Григорий Арсеньевич кивнул, давая понять, что пока удовлетворен объяснениями Василия, потом повернулся к одному из полярников, который колдовал над Кимом:
— Роман, вы, кажется, врач?
— Фельдшер, — поправил тот, пытаясь стянуть унту с раненой ноги бурята.
— Пошли, похоже, для вас есть серьезная работа.
— Но… — не находя слов, фельдшер вновь занялся Кимом.
— Пойдемте, пойдемте. Тут недалеко… — и в подтверждение своих слов повернулся к Василию.
— Через две крыши, — кивнул он.
— Пойдемте, Роман, а товарищ пока унту снимет и ногу выше раны перетянет… Потерпите, товарищ Ким?
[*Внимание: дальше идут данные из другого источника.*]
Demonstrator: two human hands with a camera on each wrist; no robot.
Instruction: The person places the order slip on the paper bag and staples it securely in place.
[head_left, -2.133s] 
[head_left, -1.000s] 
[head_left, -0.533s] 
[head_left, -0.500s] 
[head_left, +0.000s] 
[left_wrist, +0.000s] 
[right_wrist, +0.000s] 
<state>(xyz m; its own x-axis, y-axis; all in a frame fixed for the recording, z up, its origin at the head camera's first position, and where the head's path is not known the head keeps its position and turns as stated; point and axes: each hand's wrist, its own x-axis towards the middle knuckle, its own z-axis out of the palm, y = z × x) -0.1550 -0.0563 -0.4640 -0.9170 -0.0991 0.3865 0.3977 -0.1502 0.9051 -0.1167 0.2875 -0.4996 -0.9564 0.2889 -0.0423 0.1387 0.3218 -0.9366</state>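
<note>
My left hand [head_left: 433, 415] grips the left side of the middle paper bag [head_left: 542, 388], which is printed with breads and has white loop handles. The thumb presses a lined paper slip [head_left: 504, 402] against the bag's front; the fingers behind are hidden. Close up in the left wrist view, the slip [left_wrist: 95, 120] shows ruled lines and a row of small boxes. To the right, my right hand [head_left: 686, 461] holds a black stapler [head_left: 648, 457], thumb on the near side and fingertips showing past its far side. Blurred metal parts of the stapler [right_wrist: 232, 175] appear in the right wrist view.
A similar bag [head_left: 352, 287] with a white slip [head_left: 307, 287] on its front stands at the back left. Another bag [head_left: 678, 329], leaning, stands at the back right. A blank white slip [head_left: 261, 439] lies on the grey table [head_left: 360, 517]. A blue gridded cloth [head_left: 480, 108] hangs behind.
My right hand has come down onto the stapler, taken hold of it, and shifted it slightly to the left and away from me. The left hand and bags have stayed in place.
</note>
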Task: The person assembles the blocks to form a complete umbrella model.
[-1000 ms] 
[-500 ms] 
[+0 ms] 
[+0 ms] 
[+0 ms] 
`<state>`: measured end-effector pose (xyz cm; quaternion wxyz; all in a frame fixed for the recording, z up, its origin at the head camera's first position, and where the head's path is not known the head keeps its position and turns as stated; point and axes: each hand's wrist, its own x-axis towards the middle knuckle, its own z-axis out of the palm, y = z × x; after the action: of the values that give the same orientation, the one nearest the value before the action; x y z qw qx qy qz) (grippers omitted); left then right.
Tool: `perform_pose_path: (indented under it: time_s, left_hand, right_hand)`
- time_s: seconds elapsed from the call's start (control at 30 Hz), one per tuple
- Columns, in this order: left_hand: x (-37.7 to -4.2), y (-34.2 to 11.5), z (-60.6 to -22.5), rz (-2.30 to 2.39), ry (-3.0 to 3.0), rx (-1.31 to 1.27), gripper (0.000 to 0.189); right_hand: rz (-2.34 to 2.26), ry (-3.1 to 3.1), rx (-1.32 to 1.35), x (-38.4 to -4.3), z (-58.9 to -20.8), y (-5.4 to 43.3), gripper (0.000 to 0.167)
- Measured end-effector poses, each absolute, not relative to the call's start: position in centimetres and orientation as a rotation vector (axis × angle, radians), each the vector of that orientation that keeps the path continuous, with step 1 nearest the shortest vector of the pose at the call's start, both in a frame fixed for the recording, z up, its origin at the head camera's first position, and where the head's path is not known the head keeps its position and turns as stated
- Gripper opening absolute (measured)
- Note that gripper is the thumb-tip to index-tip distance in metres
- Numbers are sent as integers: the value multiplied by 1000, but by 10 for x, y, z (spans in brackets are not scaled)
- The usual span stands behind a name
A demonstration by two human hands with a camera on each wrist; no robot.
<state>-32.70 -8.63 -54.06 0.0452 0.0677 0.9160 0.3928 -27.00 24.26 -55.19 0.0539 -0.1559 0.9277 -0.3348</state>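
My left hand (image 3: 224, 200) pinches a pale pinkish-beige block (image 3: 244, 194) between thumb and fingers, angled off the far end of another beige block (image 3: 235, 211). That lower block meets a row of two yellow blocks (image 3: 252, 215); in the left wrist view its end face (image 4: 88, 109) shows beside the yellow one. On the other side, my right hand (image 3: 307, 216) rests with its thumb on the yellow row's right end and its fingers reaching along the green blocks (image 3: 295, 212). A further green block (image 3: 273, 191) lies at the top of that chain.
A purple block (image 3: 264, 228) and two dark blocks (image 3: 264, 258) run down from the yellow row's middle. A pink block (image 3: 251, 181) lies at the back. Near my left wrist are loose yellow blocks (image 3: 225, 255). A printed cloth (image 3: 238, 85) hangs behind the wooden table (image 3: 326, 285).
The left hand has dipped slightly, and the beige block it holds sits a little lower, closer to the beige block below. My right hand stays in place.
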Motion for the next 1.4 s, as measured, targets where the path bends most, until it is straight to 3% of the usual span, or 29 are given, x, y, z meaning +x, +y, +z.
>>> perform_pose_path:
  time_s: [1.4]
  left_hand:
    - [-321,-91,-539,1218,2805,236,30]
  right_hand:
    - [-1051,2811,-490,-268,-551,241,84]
— Конечно, — улыбнулся бурят.
— Пошли.
Следом за Василием они быстрым шагом отправились по крышам.
Катерина лежала там же, где Василий ее оставил. Она все еще была жива, но вокруг нее натекла целая лужа крови.
— Плохо дело, — пробормотал Григорий Арсеньевич, склонившись над девушкой.
— Я бы сказал, безнадежно, — покачал головой Роман. Лицо у него было длинное с тонкой козлиной бородкой. Так и хотелось добавить к его костюму монокль, зачесать назад волосы — вышел бы настоящий буржуй, какими малюют их на агитплакатах. — Раны очень тяжелые. Пробито легкое и, вероятно, брюшная полость. Если задеты ливера, то может случиться перитонит. Надо вскрывать и чистить. Тут нужны соответствующие условия, операция.
— Вы сможете ей помочь?
Но фельдшер только головой покачал.
— Даже при наличии инструментов нужен хирург. Я никогда не делал операций, а здесь… — и он забормотал что-то по латыни.
Григорий Арсеньевич повернулся к Василию.
— Ну, герой, не уберег ты красавицу. Что делать станем?
Василий пожал плечами.
— А что мы можем? — поморщился Василий.
— Да… — почесал затылок Григорий Арсеньевич. — Выбора то у нас практически нет, и единственный наш козырь — амулет Катерины. Только днем он нам не поможет, а ночи, — тут он с сомнением огляделся, — ночи тут, судя по всему, не предусмотрены.